**TASK ITEM**
Scan the entries below. List each line with "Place".

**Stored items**
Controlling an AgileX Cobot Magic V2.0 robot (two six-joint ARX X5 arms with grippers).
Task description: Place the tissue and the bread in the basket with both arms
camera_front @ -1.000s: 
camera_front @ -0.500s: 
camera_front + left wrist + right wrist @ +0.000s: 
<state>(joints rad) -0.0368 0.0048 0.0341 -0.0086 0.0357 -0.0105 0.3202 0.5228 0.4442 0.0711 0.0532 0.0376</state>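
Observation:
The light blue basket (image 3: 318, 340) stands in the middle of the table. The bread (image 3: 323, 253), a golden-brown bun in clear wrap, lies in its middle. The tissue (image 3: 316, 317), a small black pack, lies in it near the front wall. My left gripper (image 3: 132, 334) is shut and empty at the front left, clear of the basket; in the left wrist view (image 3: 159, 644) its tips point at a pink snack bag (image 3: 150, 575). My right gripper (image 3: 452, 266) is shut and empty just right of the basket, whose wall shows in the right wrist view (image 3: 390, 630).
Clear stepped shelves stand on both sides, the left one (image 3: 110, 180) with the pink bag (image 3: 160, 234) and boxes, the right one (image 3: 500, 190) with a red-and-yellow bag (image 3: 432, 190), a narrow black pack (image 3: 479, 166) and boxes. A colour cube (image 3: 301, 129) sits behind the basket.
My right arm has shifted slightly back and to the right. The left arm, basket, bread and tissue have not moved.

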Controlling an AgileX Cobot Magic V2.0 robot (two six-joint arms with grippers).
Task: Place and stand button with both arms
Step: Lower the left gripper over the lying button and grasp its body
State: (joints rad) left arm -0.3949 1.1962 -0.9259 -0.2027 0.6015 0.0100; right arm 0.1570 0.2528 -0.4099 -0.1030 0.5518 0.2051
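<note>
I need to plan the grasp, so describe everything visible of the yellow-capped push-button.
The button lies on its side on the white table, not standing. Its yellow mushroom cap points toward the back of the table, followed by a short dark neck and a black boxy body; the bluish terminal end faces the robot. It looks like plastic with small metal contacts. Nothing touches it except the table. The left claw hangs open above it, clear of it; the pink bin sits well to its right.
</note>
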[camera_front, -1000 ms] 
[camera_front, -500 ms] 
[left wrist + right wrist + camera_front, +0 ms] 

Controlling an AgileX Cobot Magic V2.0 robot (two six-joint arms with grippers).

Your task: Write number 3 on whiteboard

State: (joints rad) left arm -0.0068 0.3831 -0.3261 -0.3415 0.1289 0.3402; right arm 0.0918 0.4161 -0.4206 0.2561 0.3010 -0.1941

**TASK RESULT**
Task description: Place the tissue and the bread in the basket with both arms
Task: Place and stand button with both arms

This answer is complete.